Net revenue for the second quarter of fiscal 2014 totaled $129.8 million, up 17.9% from $110.1 million for the second quarter of fiscal year 2013. Net income for the fiscal 2014 second quarter was $4.7 million compared to $2.7 million reported in the same quarter one year ago.

Net income attributable to Cavco stockholders for the fiscal 2014 second quarter was $4.3 million, compared to net income of $1.3 million reported in the same quarter of the prior year. Net income per share based on basic and diluted weighted average shares outstanding for the quarter ended September 28, 2013 was $0.51 and $0.50, respectively, versus $0.18 for the quarter ended September 30, 2012. The effective income tax rate for the second fiscal quarter was approximately 30% compared to approximately 39% during the same quarter last year. The lower income tax rate this quarter resulted primarily from recording the expected net deferred income tax benefits from the noncontrolling interest buyout transaction completed during the second quarter, as further described below, and certain income tax credits.

For the first six months of fiscal 2014, net sales totaled $263.8 million, up 15.3% from $228.9 million for the comparable prior year period. Net income attributable to Cavco stockholders for the first half of fiscal 2014 was $6.1 million, compared to $2.1 million last year. For the six months ended September 28, 2013, net income per share based on basic and diluted weighted average shares outstanding was $0.80 and $0.79, respectively, versus basic and diluted net income per share of $0.30 for the prior year period.

During the second fiscal 2014 quarter and as previously disclosed, Cavco completed the purchase of all noncontrolling interests in Fleetwood Homes, Inc., a jointly-owned corporation formed in 2009 by Cavco and Third Avenue Value Fund.
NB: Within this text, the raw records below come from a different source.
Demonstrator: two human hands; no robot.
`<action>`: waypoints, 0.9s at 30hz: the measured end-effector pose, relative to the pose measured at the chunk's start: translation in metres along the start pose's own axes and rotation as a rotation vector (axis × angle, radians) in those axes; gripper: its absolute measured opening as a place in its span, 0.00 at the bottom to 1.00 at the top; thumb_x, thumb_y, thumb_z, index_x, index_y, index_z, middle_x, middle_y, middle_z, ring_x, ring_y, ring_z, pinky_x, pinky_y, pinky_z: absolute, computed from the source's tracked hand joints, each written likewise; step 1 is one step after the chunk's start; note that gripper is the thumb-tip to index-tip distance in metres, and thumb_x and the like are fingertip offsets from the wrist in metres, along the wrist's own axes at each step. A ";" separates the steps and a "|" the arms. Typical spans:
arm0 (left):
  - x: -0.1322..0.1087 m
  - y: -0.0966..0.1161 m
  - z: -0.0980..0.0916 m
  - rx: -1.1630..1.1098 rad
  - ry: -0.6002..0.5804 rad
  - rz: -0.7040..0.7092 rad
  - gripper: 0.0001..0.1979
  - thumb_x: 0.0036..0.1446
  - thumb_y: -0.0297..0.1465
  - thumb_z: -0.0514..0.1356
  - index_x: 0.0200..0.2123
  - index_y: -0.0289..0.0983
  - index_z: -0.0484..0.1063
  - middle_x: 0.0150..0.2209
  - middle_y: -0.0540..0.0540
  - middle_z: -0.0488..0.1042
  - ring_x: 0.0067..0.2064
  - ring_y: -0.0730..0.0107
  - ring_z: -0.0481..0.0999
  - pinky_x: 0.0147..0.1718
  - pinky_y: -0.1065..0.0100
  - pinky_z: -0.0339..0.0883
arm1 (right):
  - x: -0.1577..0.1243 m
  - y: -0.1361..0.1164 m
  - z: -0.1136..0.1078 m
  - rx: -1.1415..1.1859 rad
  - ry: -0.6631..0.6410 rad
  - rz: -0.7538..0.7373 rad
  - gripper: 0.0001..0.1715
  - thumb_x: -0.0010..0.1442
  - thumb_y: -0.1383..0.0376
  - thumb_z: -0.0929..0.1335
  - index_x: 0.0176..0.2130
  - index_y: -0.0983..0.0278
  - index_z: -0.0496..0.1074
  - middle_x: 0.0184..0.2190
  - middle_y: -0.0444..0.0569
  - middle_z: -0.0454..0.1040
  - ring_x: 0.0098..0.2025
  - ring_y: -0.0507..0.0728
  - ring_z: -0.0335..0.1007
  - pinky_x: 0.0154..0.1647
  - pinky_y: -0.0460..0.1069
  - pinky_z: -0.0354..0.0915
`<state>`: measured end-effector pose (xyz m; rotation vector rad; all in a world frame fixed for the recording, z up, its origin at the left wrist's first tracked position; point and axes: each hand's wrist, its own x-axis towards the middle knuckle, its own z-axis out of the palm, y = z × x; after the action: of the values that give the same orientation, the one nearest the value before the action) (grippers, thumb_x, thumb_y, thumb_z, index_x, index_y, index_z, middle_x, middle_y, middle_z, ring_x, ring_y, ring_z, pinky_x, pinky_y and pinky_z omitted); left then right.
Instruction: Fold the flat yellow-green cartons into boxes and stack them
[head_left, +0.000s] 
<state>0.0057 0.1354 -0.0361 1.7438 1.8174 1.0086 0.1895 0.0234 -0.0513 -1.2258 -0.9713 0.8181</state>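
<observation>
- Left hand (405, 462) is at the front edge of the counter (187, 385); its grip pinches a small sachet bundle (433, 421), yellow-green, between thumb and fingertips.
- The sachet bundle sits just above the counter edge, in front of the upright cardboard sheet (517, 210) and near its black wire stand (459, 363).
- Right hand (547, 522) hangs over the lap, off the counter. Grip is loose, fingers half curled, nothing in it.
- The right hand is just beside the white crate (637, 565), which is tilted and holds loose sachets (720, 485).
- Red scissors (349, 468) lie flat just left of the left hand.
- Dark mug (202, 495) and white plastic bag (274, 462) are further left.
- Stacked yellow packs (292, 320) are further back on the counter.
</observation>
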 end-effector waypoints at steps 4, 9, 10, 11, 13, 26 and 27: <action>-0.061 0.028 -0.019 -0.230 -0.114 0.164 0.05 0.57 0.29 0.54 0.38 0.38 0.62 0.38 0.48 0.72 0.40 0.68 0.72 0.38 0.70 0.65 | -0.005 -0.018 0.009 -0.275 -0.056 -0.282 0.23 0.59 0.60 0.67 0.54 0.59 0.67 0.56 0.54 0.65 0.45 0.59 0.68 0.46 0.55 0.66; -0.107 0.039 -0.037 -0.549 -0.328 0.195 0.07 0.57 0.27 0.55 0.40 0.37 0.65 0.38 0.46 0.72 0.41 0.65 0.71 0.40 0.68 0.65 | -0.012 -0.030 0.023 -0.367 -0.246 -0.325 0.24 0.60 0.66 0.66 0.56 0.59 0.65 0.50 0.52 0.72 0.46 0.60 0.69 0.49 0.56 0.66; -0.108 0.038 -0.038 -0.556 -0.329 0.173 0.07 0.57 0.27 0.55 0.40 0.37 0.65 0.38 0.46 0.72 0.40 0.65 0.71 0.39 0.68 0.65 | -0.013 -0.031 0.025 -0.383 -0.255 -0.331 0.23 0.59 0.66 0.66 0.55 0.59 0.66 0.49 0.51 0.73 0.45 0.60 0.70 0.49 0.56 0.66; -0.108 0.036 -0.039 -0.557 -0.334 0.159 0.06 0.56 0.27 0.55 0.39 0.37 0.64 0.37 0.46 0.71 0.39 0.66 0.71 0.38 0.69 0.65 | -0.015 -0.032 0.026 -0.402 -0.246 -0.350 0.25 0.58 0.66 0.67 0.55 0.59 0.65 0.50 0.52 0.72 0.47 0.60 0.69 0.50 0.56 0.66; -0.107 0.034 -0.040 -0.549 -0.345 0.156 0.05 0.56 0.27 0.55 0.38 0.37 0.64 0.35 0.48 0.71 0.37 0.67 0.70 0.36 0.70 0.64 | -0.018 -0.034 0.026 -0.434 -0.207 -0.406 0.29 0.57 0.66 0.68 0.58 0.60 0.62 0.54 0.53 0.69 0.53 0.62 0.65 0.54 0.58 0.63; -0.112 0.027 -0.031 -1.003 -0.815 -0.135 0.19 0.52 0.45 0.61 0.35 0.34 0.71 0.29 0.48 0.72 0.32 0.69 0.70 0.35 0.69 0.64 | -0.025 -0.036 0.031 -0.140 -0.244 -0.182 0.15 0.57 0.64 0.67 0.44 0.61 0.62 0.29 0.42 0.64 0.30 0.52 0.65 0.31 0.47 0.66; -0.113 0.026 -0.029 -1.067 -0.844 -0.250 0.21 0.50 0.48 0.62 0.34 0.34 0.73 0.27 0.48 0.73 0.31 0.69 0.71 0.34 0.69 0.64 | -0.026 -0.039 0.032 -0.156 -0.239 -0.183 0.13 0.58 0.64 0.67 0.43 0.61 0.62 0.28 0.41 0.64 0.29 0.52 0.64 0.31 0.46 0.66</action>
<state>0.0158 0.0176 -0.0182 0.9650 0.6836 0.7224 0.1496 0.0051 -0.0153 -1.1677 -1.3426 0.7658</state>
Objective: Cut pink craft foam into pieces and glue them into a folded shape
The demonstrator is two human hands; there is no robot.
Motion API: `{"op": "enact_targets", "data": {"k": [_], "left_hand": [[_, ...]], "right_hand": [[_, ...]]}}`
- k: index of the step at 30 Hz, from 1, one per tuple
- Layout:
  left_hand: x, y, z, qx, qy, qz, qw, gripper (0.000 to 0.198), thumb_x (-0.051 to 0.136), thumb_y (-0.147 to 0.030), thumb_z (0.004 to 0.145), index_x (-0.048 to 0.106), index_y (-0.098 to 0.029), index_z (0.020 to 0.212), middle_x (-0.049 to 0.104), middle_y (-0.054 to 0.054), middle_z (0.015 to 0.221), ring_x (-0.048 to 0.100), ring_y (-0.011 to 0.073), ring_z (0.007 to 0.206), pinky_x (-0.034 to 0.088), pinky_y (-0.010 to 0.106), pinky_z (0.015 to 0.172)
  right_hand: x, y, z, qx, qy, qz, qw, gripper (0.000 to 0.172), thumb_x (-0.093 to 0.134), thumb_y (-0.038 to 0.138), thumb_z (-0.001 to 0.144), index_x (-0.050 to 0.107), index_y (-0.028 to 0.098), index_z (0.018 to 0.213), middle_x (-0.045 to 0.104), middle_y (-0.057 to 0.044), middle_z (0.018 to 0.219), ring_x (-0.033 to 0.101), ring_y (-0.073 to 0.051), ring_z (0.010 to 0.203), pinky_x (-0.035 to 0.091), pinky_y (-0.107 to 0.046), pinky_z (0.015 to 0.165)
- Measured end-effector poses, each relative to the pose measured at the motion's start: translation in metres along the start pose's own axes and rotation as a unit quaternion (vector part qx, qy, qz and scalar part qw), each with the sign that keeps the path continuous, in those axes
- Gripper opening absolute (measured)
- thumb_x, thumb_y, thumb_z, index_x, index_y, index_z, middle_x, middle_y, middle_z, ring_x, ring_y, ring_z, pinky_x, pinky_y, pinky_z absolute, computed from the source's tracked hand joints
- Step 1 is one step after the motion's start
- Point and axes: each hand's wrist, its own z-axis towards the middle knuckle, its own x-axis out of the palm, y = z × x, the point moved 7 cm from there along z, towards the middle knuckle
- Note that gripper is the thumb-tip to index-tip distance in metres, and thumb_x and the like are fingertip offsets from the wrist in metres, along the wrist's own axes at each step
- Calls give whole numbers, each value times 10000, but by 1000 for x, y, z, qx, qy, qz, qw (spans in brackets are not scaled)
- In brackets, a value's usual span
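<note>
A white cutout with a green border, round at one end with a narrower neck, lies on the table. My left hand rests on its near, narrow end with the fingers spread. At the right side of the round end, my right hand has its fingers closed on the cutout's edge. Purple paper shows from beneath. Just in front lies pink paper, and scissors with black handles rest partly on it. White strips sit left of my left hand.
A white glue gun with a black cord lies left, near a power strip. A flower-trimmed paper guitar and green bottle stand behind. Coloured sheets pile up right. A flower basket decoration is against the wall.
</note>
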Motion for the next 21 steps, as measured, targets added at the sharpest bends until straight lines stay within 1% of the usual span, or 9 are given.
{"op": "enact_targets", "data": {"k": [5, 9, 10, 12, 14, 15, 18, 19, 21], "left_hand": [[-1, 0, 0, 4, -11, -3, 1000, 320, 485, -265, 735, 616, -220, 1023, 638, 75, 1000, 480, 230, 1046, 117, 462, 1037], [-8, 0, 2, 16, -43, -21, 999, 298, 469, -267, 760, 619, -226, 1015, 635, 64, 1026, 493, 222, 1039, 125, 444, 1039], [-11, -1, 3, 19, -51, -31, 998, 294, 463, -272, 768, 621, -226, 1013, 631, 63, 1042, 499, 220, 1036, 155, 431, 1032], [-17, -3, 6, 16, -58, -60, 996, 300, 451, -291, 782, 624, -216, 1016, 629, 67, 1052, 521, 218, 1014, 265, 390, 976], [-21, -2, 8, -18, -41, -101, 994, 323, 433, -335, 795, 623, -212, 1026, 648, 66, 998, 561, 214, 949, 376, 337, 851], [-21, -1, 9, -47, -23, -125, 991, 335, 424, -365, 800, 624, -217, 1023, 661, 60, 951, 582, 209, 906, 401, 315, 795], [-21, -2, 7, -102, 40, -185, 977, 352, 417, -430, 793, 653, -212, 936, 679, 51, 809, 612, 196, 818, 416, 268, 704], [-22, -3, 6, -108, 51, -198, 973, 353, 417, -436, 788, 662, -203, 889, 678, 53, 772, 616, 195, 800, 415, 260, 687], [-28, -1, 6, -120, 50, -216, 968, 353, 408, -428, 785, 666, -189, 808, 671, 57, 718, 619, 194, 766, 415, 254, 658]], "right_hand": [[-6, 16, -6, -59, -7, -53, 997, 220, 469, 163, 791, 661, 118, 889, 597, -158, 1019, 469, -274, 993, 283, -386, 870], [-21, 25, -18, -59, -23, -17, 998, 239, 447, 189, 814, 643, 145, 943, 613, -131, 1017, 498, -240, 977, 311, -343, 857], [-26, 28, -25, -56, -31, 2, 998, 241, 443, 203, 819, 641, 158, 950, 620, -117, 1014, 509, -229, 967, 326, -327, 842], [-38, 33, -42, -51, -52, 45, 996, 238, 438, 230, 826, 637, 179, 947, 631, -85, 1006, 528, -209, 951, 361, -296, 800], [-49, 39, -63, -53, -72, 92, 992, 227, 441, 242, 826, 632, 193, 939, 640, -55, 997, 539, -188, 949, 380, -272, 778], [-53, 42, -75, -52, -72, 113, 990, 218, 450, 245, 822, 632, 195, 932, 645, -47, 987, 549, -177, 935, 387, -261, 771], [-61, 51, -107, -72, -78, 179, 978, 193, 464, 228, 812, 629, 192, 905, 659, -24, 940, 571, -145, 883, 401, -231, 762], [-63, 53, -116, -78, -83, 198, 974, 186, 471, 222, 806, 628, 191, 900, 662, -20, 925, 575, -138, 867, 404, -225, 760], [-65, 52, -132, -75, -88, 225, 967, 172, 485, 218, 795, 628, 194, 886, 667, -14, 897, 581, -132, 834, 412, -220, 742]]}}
Fleetwood Homes, Inc., a Cavco subsidiary, owns Fleetwood Homes, Palm Harbor Homes, CountryPlace Mortgage and Standard Casualty Company. As consideration for the 50% interest that it did not already own, Cavco paid $91.4 million in its common stock. The resulting issuance of 1,867,370 shares increased the total number of common shares outstanding to 8,837,324. Historically, 50% of the financial results of these businesses have been recorded as attributable to Cavco's common stockholders in the consolidated financial statements. As of July 22, 2013, Cavco owns 100% of these businesses and is therefore entitled to all of the associated earnings from that date forward.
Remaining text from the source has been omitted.